Entscheidungsstichwort (Thema)

Vorbeschäftigungsverbot im Befristungsrecht. Schutzzweck des § 14 Abs. 2 Satz 2 TzBfG. Unverhältnismäßigkeit des Vorbeschäftigungsverbots

 

Leitsatz (redaktionell)

1. Gem. § 14 Abs. 2 Satz 2 TzBfG ist eine sachgrundlose Befristung nicht zulässig, wenn mit demselben Arbeitgeber bereits früher ein befristetes oder unbefristetes Arbeitsverhältnis bestanden hat. Diese Vorschrift ist nach der Rechtsprechung des Bundesverfassungsgerichts verfassungskonform auszulegen.

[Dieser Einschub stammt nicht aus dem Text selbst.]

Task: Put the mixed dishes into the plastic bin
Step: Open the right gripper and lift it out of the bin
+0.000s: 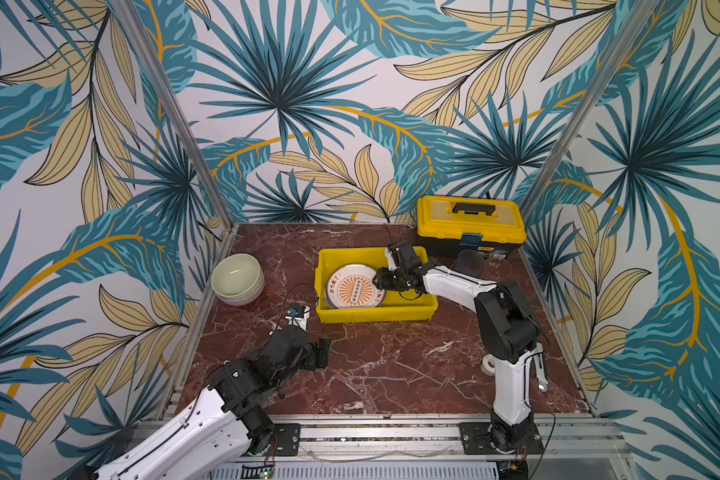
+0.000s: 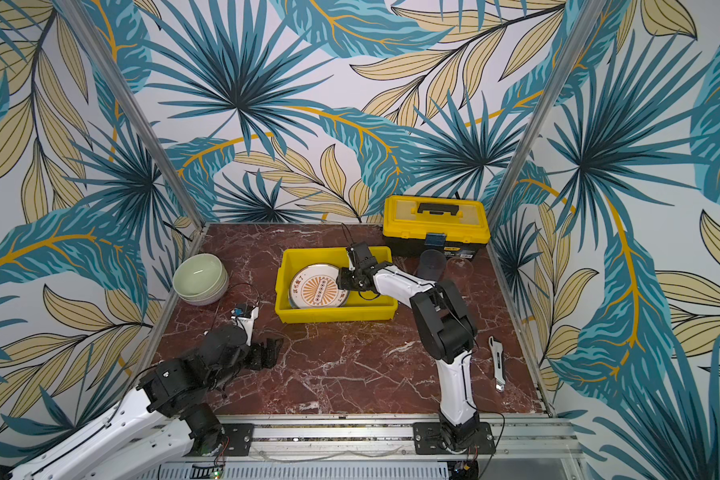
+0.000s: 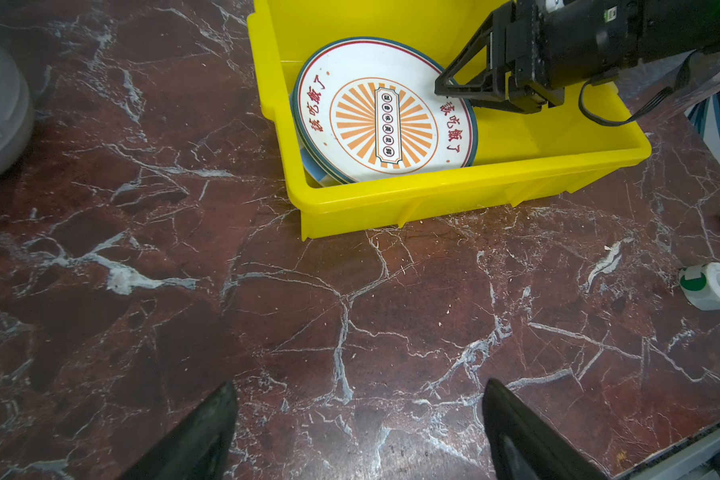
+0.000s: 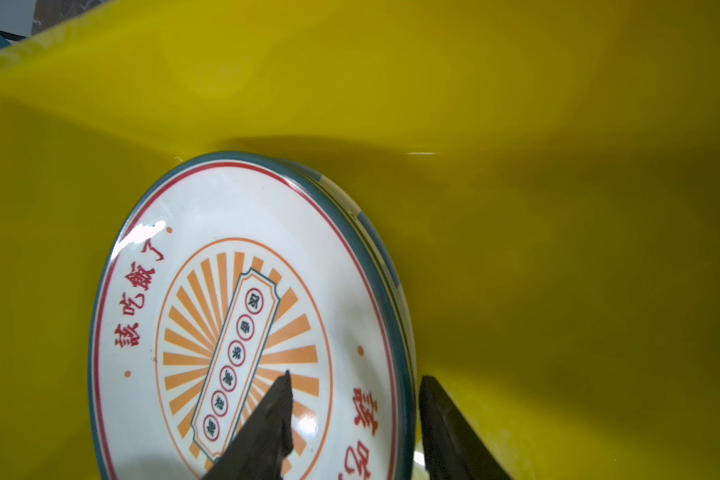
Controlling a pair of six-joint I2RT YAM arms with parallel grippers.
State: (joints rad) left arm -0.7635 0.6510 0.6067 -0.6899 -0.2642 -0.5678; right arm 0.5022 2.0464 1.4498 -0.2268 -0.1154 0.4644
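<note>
The yellow plastic bin stands mid-table. Inside it a white plate with an orange sunburst lies tilted on other plates, a striped edge showing beneath. My right gripper is down in the bin, open, one finger over the plate's face and the other outside its rim. A pale green bowl nested in a lilac one sits at the back left. Two clear tumblers stand before the toolbox. My left gripper hovers open over bare table.
A yellow lidded toolbox with a black handle stands at the back right. A white tape roll and a white hand tool lie near the right arm's base. Patterned walls close in three sides.
</note>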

2. Der Schutzzweck des Vorbeschäftigungsverbots besteht darin, die Gefahr einer Kettenbefristung in Ausnutzung der strukturellen Unterlegenheit der Beschäftigten zu verhindern und auch eine Gefährdung der sozialen Sicherung durch Abkehr vom unbefristeten Arbeitsverhältnis als Regelbeschäftigungsform zu vermeiden.

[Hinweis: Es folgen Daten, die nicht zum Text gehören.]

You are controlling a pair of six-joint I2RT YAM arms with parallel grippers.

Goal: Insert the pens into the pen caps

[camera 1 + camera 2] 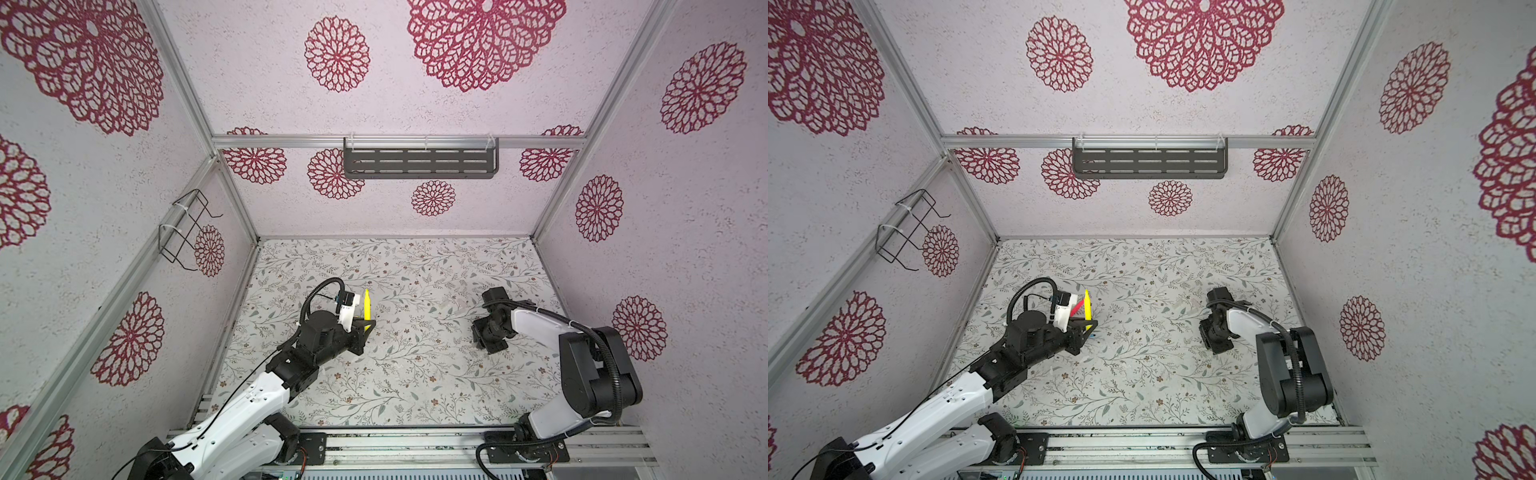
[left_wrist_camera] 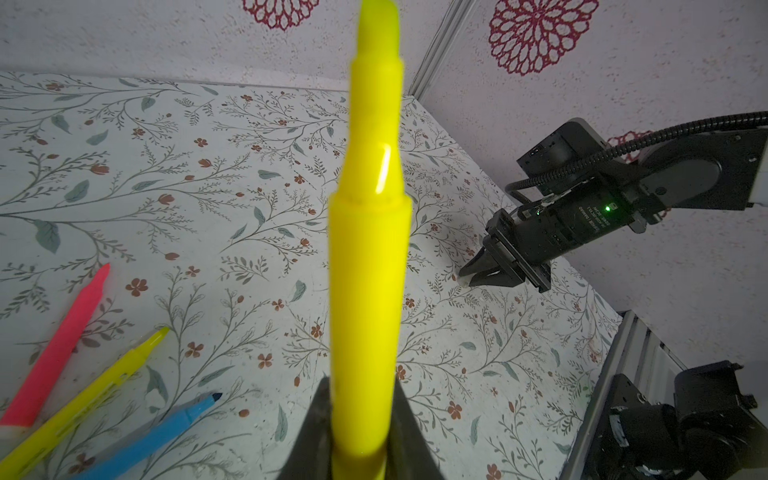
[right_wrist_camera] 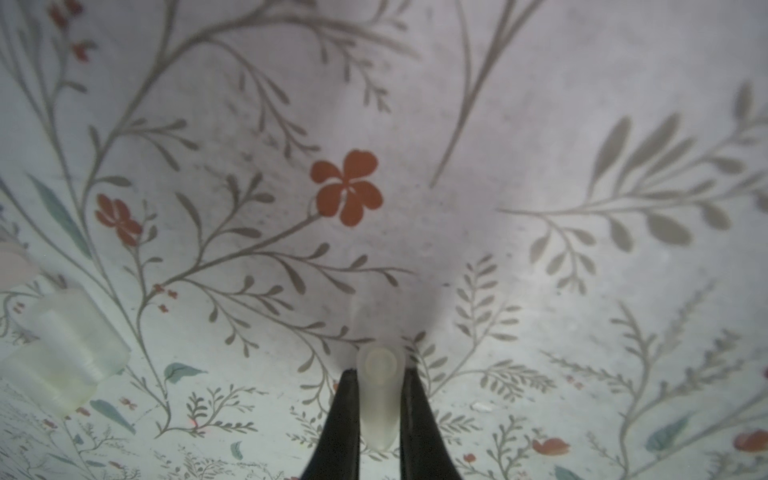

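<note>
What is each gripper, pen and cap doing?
left gripper: shut on the held yellow pen
held yellow pen: gripped, tip bare
right gripper: shut on the held cap
held cap: gripped, no pen inside
pink pen: lying on the mat
loose yellow pen: lying on the mat
blue pen: lying on the mat
loose cap: lying on the mat

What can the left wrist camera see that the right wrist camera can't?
Only the left wrist view shows the pens: a bright yellow marker pen gripped by the left gripper, plus a red-pink pen, a second yellow pen and a blue pen lying on the leafy floral mat. Only the right wrist view clearly shows a small see-through whitish plastic cap pinched by the right gripper, and a second cap lying nearby. Both show the mat and the right gripper.
</note>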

3. Eine verfassungskonforme Auslegung des Vorbeschäftigungsverbots führt dazu, dass eine Vorbeschäftigung, die sehr lange zurückliegt, ganz anders geartet oder nur von kurzer Dauer war, einer sachgrundlosen Befristung nicht entgegensteht. So ist eine dreizehn Jahre zurückliegende achtwöchige Aushilfsbeschäftigung nach umfassender Interessenabwägung kein Hindernis für eine (neue) sachgrundlose Befristung i.S.d. § 14 Abs. 1 Satz 1 TzBfG.

 

Normenkette

GG Art. 12 Abs. 1, Art. 20 Abs. 1, Art. 28 Abs. 1; ArbGG § 46c Abs. 6 S. 2; ZPO § 130a Abs. 6 S. 2; TzBfG § 14 Abs. 2 Sätze 1-2; BGB § 622 Abs. 1; BVerfGG § 31 Abs. 2

 

Verfahrensgang

ArbG Lübeck (Entscheidung vom 08.01.2020; Aktenzeichen 5 Ca 1908/19)

 

Nachgehend

BAG (Urteil vom 15.12.2021; Aktenzeichen 7 AZR 530/20)

 

Tenor

Die Berufung des Klägers gegen das Urteil des Arbeitsgerichts Lübeck vom 08.01.2020 - 5 Ca 1908/19 - wird auf seine Kosten zurückgewiesen.

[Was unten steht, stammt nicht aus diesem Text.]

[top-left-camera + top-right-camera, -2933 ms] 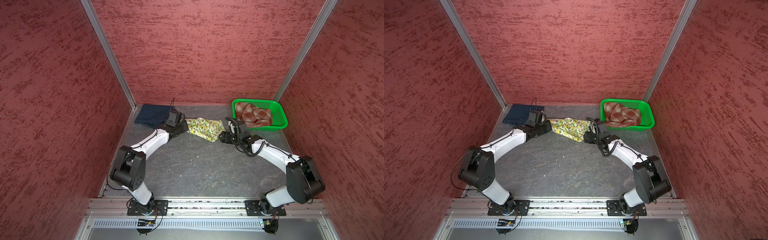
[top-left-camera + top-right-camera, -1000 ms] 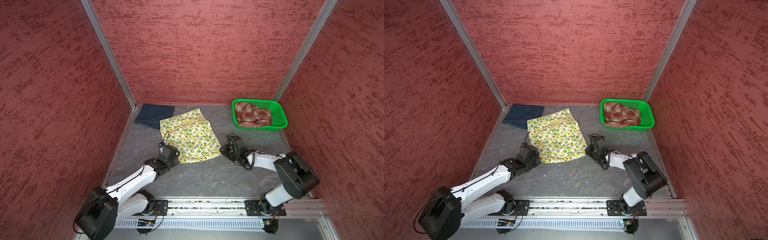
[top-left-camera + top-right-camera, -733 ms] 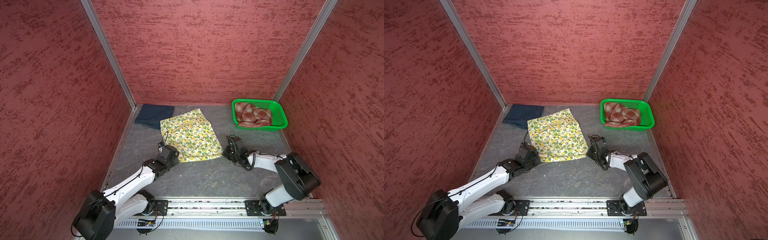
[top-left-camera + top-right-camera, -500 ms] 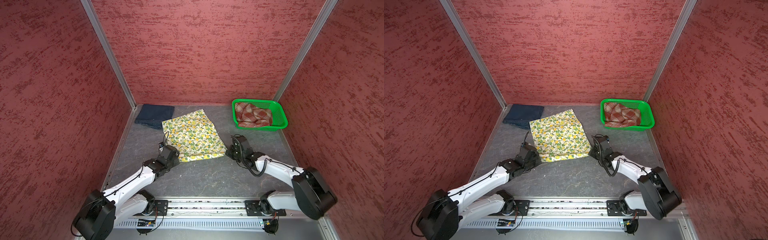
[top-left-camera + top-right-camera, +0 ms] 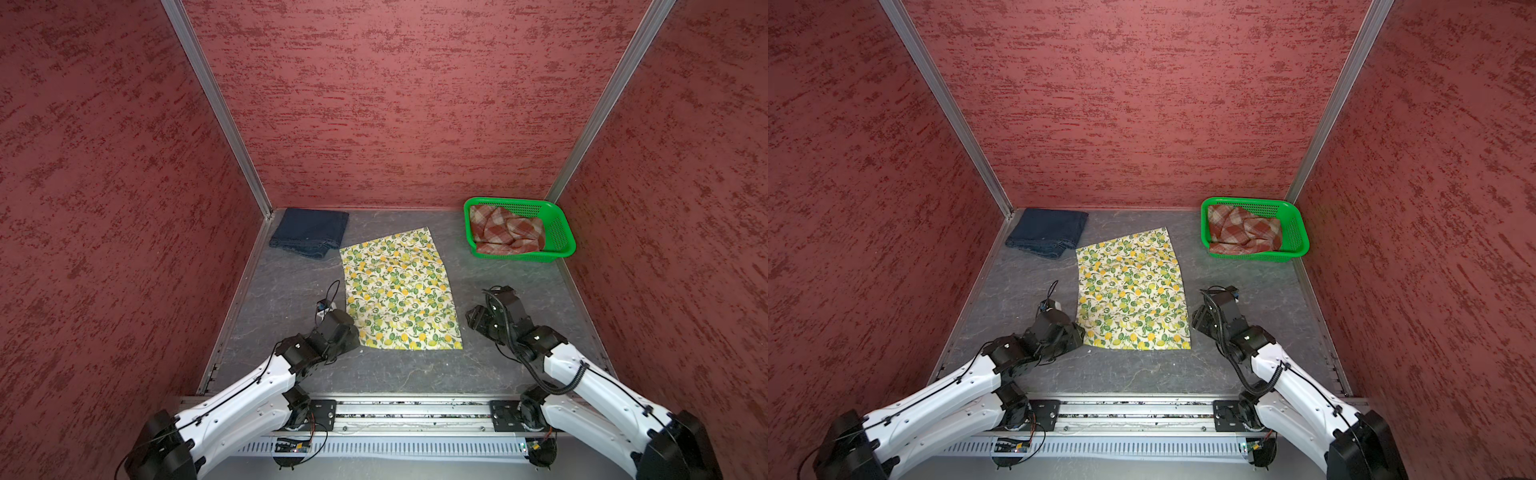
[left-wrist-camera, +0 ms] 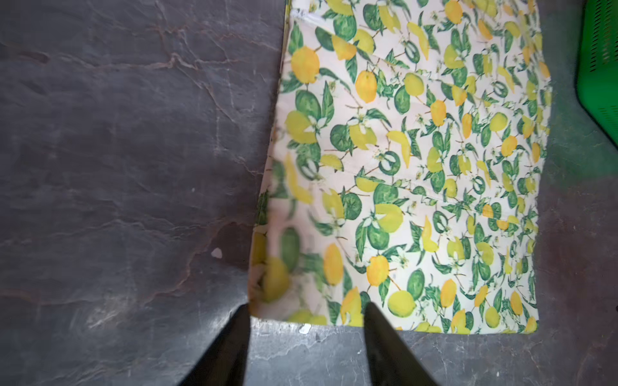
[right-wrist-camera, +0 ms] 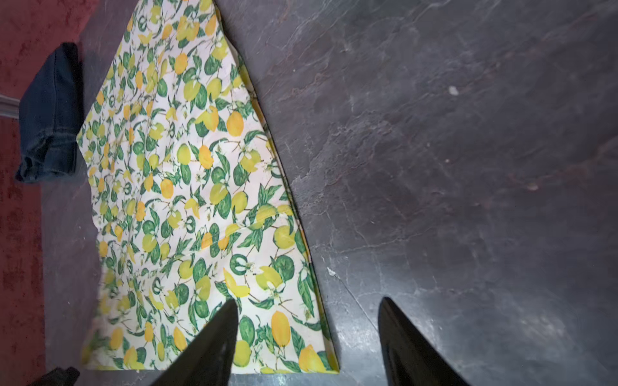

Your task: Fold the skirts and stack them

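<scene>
Jaws gape above grey slate floor (image 5: 395, 374), red walls (image 5: 395, 104) around.

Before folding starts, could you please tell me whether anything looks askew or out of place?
The lemon skirt lies flat but skewed, its far edge slanting. The plaid skirt sits crumpled in the basket. The denim skirt lies folded in the far-left corner.
</scene>
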You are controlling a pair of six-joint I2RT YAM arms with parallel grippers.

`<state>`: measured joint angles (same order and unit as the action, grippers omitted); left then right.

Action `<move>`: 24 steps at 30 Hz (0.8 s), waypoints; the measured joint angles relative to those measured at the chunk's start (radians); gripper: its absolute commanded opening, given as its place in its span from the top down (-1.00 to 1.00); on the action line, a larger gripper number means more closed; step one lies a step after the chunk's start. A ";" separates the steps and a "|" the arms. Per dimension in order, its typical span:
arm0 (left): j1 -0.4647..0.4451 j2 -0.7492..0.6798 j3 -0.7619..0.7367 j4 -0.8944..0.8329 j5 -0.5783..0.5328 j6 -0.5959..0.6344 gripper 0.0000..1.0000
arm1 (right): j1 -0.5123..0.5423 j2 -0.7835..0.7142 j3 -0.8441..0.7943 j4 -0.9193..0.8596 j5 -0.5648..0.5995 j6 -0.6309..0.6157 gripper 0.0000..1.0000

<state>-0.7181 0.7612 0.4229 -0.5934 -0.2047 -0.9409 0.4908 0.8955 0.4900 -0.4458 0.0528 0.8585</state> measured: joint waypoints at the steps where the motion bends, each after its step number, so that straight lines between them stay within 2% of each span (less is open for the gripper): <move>1: 0.000 -0.028 0.013 -0.028 -0.012 -0.006 -0.69 | 0.000 0.006 0.024 -0.014 0.006 -0.015 -0.49; 6: 0.042 -0.066 0.107 -0.109 -0.038 0.001 -0.73 | -0.001 0.154 0.183 -0.009 0.008 -0.104 -0.48; 10: 0.176 0.001 0.145 -0.101 0.011 0.041 -0.72 | -0.001 0.312 0.262 0.035 -0.014 -0.164 -0.49; 14: 0.340 0.173 0.183 -0.054 0.123 0.103 -0.70 | -0.001 0.466 0.344 0.046 -0.035 -0.225 -0.49; 16: 0.388 0.290 0.219 -0.022 0.165 0.135 -0.70 | -0.001 0.528 0.386 0.055 -0.050 -0.253 -0.49; 20: 0.419 0.517 0.332 0.035 0.235 0.200 -0.64 | -0.001 0.650 0.462 0.074 -0.072 -0.313 -0.49; 24: 0.432 0.684 0.439 0.066 0.283 0.248 -0.60 | -0.001 0.701 0.475 0.082 -0.087 -0.348 -0.49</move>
<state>-0.2863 1.4456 0.8616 -0.5278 0.0788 -0.6926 0.4900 1.5963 0.9646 -0.3634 -0.0338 0.5110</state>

Die Revision wird für den Kläger zugelassen.

 

Tatbestand

Die Parteien streiten darum, ob das zwischen ihnen bestehende Arbeitsverhältnis aufgrund einer sachgrundlosen Befristung geendet hat.

Der 1972 geborene Kläger war bei der Rechtsvorgängerin der Beklagten in der Zeit vom 21. Juni 2004 bis 14. August 2004 (acht Wochen) als Aushilfe tätig, wobei zwischen den Parteien der genaue Inhalt der ihm übertragenen Aufgaben streitig ist. Er war seinerzeit eingruppiert in die tarifliche Entgeltgruppe E1 und verdiente für die acht Wochen insgesamt € 4.444,00 brutto.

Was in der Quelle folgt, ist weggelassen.